[DATA SECTION Boundary: Start]
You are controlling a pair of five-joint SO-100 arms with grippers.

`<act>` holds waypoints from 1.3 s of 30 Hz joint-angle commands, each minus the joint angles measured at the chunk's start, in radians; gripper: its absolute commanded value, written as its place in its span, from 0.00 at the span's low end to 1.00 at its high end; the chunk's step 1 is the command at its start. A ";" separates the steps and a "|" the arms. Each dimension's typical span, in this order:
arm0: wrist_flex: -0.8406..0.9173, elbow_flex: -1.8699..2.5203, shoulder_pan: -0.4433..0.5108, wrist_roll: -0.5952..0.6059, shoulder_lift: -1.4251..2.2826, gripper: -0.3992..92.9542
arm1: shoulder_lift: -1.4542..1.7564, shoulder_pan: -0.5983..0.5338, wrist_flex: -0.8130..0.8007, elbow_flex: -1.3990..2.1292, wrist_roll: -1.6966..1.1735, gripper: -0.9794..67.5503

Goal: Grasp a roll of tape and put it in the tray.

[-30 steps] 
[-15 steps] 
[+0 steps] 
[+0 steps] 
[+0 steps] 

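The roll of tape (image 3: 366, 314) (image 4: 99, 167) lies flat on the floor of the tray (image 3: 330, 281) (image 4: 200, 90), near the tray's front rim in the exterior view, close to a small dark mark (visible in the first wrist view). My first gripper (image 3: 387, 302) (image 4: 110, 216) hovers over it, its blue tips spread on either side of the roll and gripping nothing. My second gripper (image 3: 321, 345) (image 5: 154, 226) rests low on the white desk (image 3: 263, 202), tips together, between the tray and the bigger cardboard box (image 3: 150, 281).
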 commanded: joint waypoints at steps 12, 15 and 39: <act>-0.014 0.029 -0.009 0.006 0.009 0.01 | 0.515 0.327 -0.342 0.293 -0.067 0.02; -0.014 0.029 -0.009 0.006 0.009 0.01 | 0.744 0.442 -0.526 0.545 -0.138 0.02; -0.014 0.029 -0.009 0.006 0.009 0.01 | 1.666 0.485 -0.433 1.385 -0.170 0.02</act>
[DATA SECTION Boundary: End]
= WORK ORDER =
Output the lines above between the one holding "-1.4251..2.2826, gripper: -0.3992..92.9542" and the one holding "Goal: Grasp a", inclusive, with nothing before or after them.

= YOUR RESPONSE =
arm0: wrist_flex: -0.8406..0.9173, elbow_flex: -1.8699..2.5203, shoulder_pan: -0.4433..0.5108, wrist_roll: -0.5952..0.6059, shoulder_lift: -1.4251..2.2826, gripper: -0.3992..92.9542
arm1: shoulder_lift: -1.4542..1.7564, shoulder_pan: -0.5983..0.5338, wrist_flex: -0.8130..0.8007, elbow_flex: -1.3990..2.1292, wrist_roll: -1.6966..1.1735, gripper: -0.9794..67.5503

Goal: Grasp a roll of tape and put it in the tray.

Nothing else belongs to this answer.